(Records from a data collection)

────────────────

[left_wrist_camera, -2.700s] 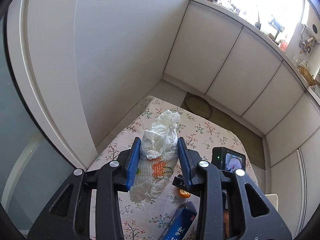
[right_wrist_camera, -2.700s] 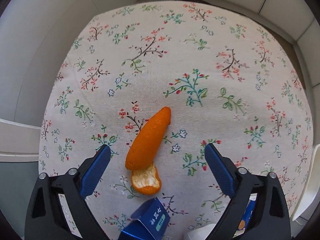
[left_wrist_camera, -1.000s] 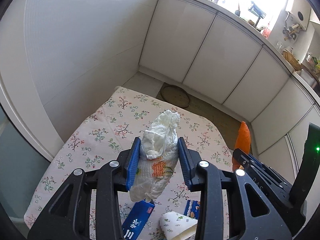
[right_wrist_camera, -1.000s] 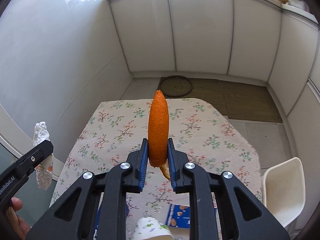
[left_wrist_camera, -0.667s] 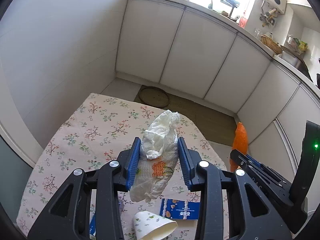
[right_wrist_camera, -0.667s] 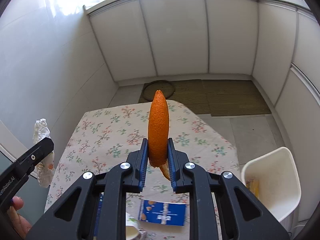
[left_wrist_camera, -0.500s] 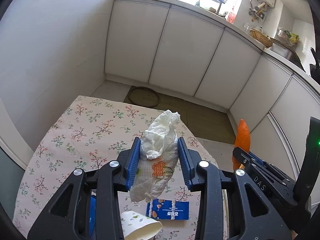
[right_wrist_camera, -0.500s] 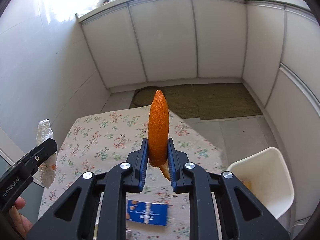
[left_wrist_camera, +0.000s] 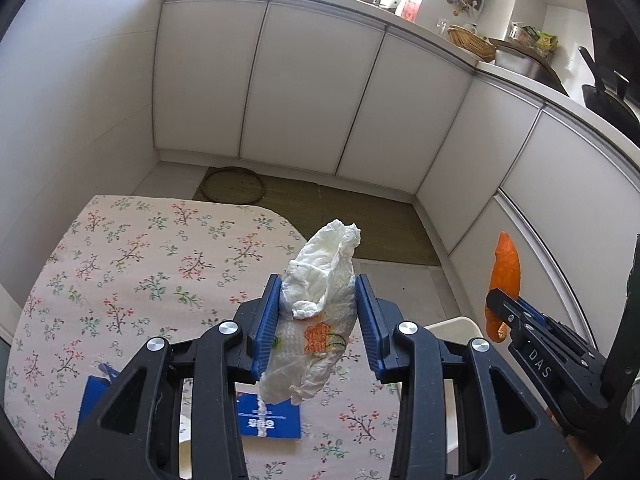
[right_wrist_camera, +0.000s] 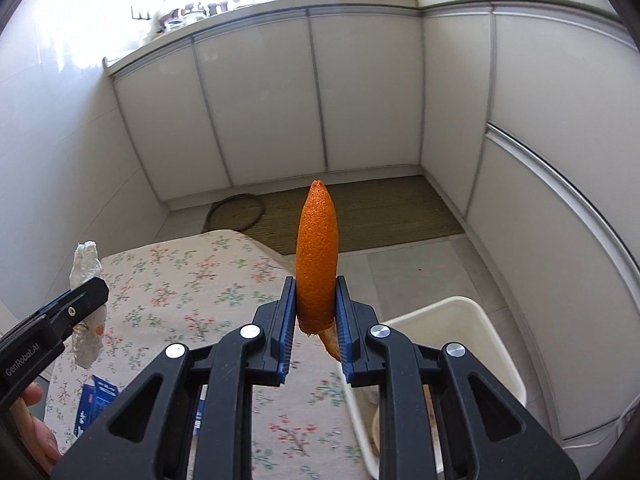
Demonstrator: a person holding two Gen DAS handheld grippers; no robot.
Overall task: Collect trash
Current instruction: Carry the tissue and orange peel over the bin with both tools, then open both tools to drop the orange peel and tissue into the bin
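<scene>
Both loads clamped for binning: my left gripper (left_wrist_camera: 316, 326) pinches tissue (left_wrist_camera: 320, 312); my right gripper (right_wrist_camera: 316, 326) pinches peel (right_wrist_camera: 317, 256), bin (right_wrist_camera: 472, 320) lower right.

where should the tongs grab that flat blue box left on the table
Take the blue box across its narrow width, coming straight down from above. It lies flat on the floral tablecloth, so only its thin edges offer faces to pinch. Both tongs are full now, and the left tongs partly hide it.
</scene>
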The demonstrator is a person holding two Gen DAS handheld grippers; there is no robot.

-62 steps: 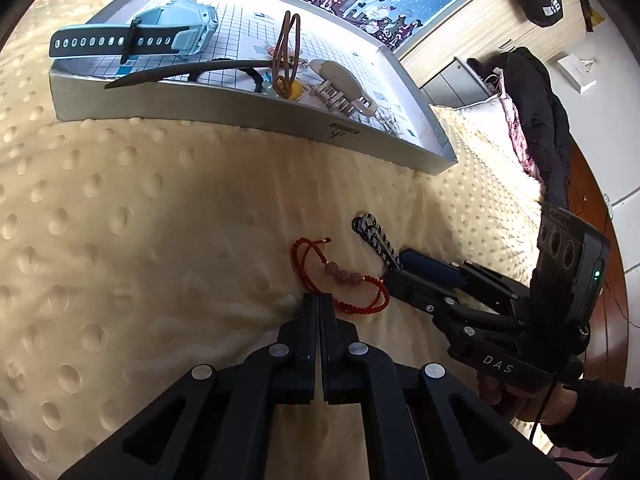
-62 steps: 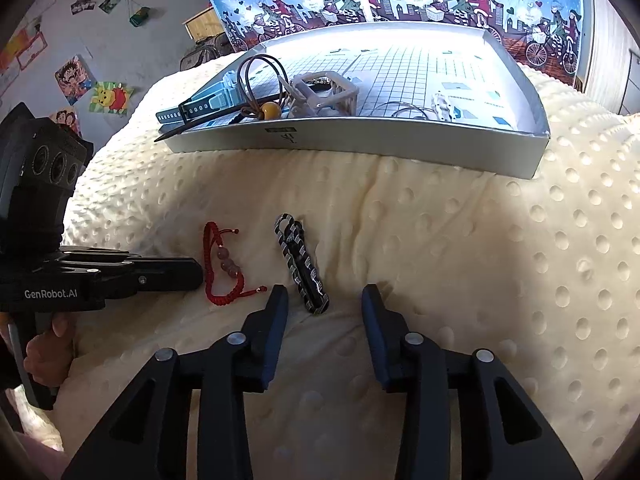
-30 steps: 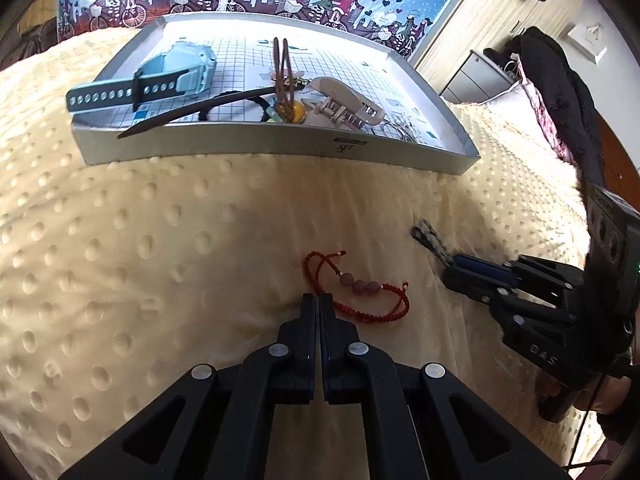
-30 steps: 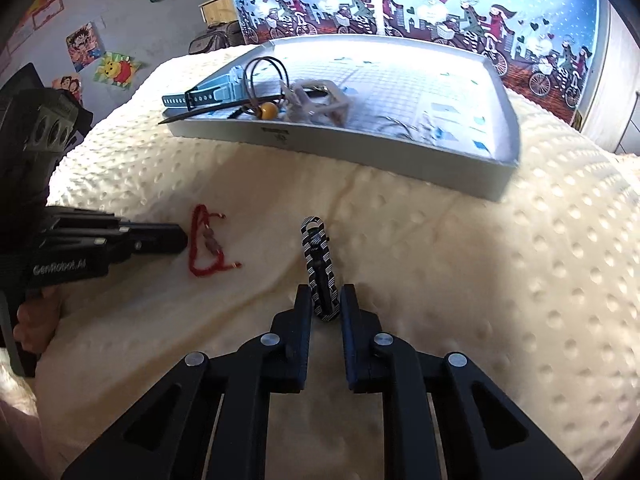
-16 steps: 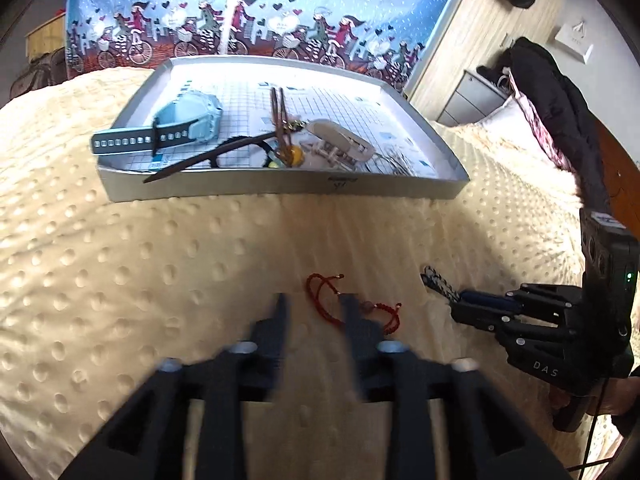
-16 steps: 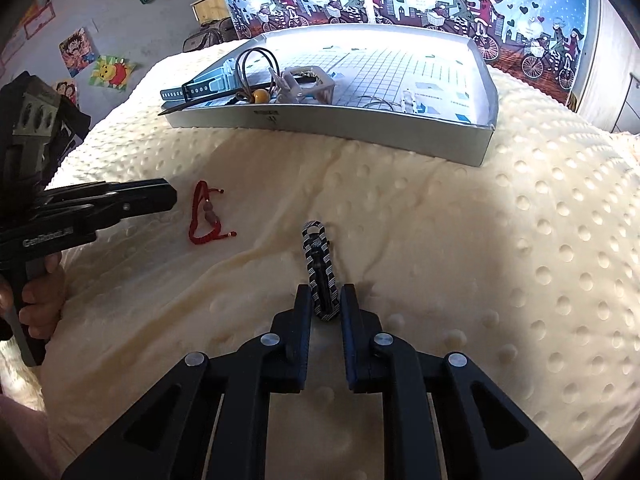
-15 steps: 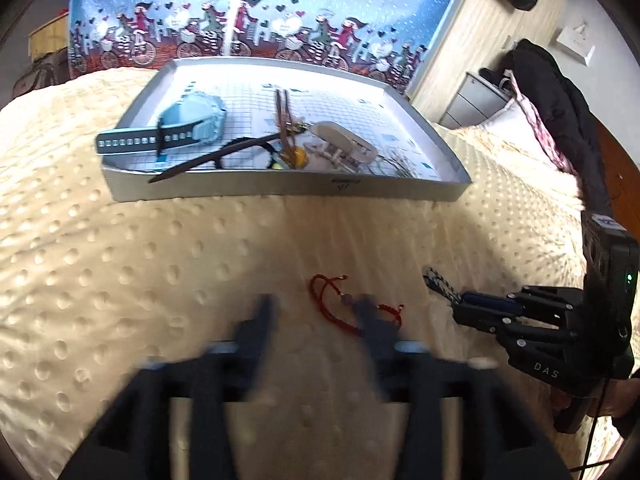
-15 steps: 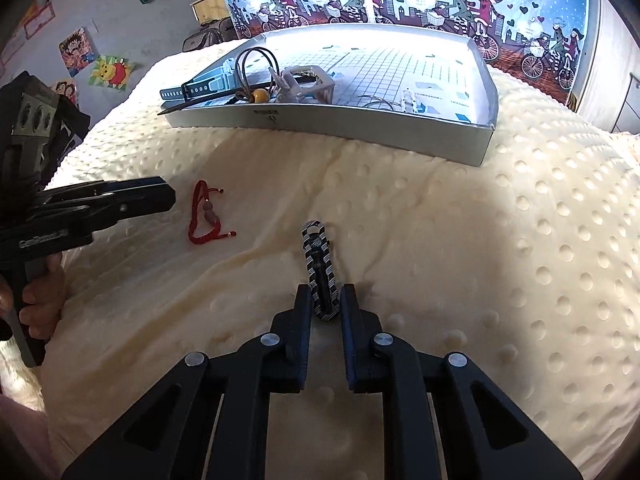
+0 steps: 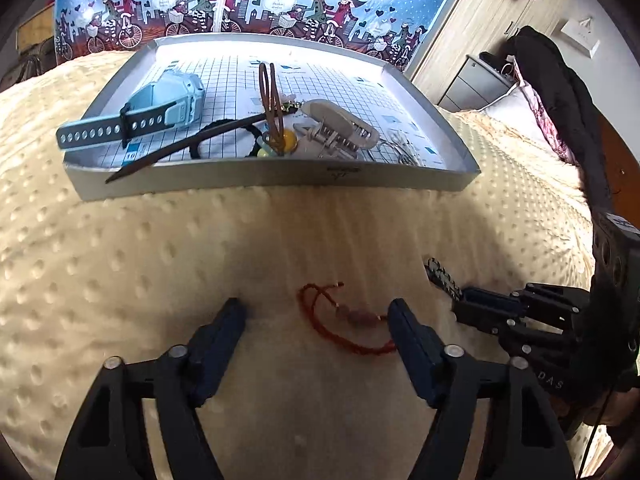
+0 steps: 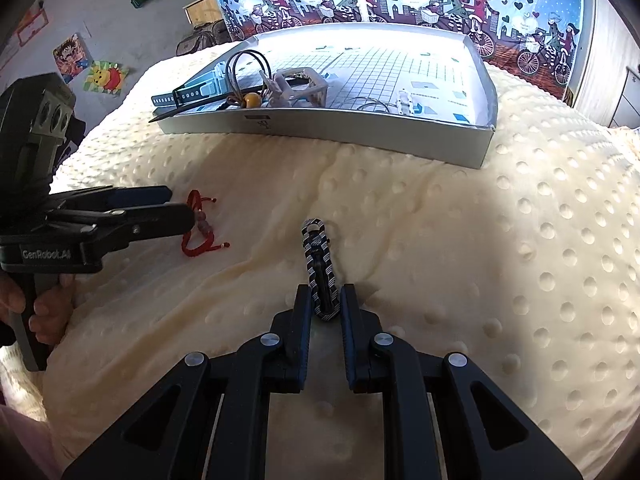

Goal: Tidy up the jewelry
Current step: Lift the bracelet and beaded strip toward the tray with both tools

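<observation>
bed (image 10: 520,240): cream dotted blanket | tray (image 9: 280,178): far side, on blanket | red bracelet (image 9: 340,328): near, on blanket | striped bracelet (image 10: 318,256): just right of red, apart from it

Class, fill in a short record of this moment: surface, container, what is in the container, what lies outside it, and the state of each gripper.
surface: cream dotted blanket
container: shallow silver tray with grid lining
in tray: blue watch, beige hair claw, brown hair ties
outside tray: red string bracelet, black-and-white braided bracelet
left gripper: open, straddling red string bracelet
right gripper: shut on the near end of the black-and-white braided bracelet
</observation>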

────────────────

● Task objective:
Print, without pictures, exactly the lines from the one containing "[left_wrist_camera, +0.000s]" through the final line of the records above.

● Task output:
[left_wrist_camera, +0.000s] 
[right_wrist_camera, +0.000s] 
Demonstrator: a person holding two Gen DAS handheld grippers; no robot.
Overall task: Collect trash
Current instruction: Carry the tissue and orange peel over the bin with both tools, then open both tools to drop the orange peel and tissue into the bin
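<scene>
Both loads clamped for binning: my left gripper (left_wrist_camera: 316, 326) pinches tissue (left_wrist_camera: 320, 312); my right gripper (right_wrist_camera: 316, 326) pinches peel (right_wrist_camera: 317, 256), bin (right_wrist_camera: 472, 320) lower right.

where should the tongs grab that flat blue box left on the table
Take the blue box across its narrow width, coming straight down from above. It lies flat on the floral tablecloth, so only its thin edges offer faces to pinch. Both tongs are full now, and the left tongs partly hide it.
</scene>
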The demonstrator is a person holding two Gen DAS handheld grippers; there is no robot.

-62 steps: 
-62 steps: 
-30 steps: 
-30 steps: 
-16 steps: 
-16 steps: 
-15 steps: 
-15 steps: 
+0 steps: 
+0 steps: 

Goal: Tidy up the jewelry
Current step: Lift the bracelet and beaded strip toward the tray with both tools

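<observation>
bed (image 10: 520,240): cream dotted blanket | tray (image 9: 280,178): far side, on blanket | red bracelet (image 9: 340,328): near, on blanket | striped bracelet (image 10: 318,256): just right of red, apart from it

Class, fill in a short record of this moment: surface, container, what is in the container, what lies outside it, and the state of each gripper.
surface: cream dotted blanket
container: shallow silver tray with grid lining
in tray: blue watch, beige hair claw, brown hair ties
outside tray: red string bracelet, black-and-white braided bracelet
left gripper: open, straddling red string bracelet
right gripper: shut on the near end of the black-and-white braided bracelet
</observation>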

Nothing else remains to be done in this exercise.